In part three of Anita’s bladder cancer diagnosis story, both she and her husband had just received the news that Anita had a neuroendocrine, otherwise known as a small cell bladder tumour…
I remember crying so hard that I thought I would never stop.
My urologist and my lovely nurse were sat by my side, holding my hands... they were also in tears. We all knew that this meant it was bad. Just how bad? We didn't know.
Mr N had arranged for us to see an Oncologist, Dr S. It wasn't the best first appointment. I swear he had someone else's notes in front of him. He said he would arrange a PET scan, which stands for Positron Emission Tomography. We agreed but I had no idea what was going to happen. We were still in shock, disbelief and completely overwhelmed by everything that was happening.
A PET scan is where they inject you with a radioactive dye.
This turns into sugar and the cancer cells eat it, showing up as light on the scan so you can see an accurate image of where the cancer is within the body. You are then told to sit still for an hour, in a special lead lined room. Even contact with the radiographers is limited.
The scan takes around half an hour and you need to stay still throughout. It is a little claustrophobic, but over the years I’ve developed coping mechanisms like wearing an eye mask and pretending I’m on a nice beach somewhere. After the scan you must go straight home and stay away from pregnant women and small children.
We returned for the scan results a few days later.
Dr S certainly won’t be winning any awards for his bedside manner. He said, “You lit up like a Christmas tree.” It shocked the living daylights out of me. The cancer was in my lymph nodes, my liver, my right hip and both arm bones.
The minute he said the word “bones” I knew my death warrant had been signed.
I remember the tears falling from my face and being unable to stop them. My husband, Tim, had started to ask questions, THOSE questions… like how long I had left. I remember pulling his arm and saying I wanted to leave. I didn’t want to cry my eyes out in front of someone I’d only met twice.
We sat in the van, shocked to our core. Not believing what we’d just heard. I knew it was going to be bad, but not that bad. The realisation was beginning to hit me. I was going to DIE! I wasn't going to be an old lady, I wasn't going to meet my grandchildren. I was going to die!
We called my son and told him. There was no point in holding off, he knew it was bad.
I remember the phone going quiet. He just said, “Okay, I will come and see you later.” I think we called everyone on the way home. I just wanted it out of the way. My heart broke every time I had to tell someone. I felt their pain and anguish alongside my own.
That evening I think I drank until I passed out, obviously I am not suggesting this is a good idea, but it was just my way of coping.
I woke up in the night crying.
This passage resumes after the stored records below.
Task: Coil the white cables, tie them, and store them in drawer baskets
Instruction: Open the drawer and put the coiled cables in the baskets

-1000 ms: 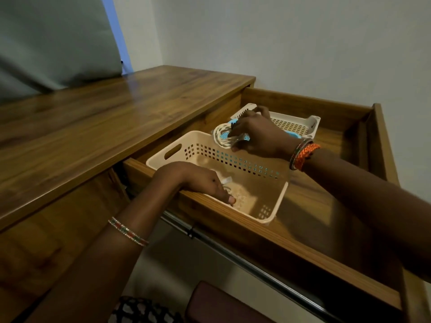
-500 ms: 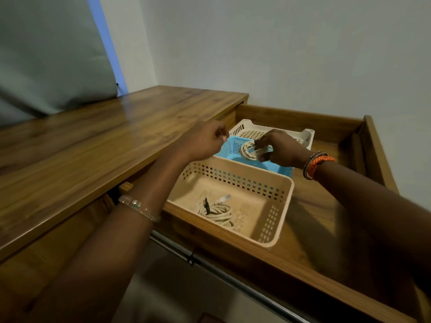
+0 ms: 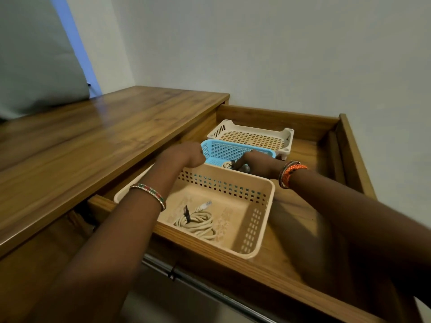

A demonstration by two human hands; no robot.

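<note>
Two hands over the drawer | right hand [image 3: 258, 165] grips light, floppy white coil [image 3: 227, 164], best held across the loops | left hand [image 3: 186, 155] fisted, empty

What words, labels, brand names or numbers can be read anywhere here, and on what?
None: no readable text shows anywhere.
Beige basket: faint floral pattern on its floor, no lettering.
Blue basket and white tray: plain perforated plastic.
Coiled white cable: no visible marking.

Both arms reach forward, bangles on each wrist. The left hand [image 3: 186, 156] is curled into a fist. The right hand [image 3: 257, 164] is curled, fingers pointing down.
</note>
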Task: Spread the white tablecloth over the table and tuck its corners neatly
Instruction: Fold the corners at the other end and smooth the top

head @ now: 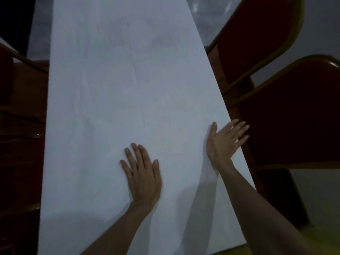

I wanted to sit in the garden, in the summer. Tim held me tight and said I would be able to.
It was then that I realised I had achieved nothing in this life. There was no time for me to grow into a wise old lady. I had spent the last few years battling with illnesses, debilitating illnesses, and now this was it. My life was nearly over.
Even as I write those words now it makes my heart ache. I wished I had more time, I wished I had done more. I wished I had made a difference.
My doctor arranged for me to speak to Macmillan and we all began to have counselling. Just how do you come to terms with the fact that your life is going to be a lot shorter than you thought?
I made a promise to myself that I wasn’t going to say a bad word to my son, my family or my friends. I didn't want them to see how scared and frightened I was. I didn't want them having bad memories of me. I wanted them to remember me as happy and positive. This, I soon learnt was an unachievable task.
I started my first lot of palliative chemotherapy the first week of June 2016.
There is no treatment for small cell bladder cancer per se, so I was treated for small cell lung cancer. As the poison pumped through my body we could only hope that it would have some effect on me.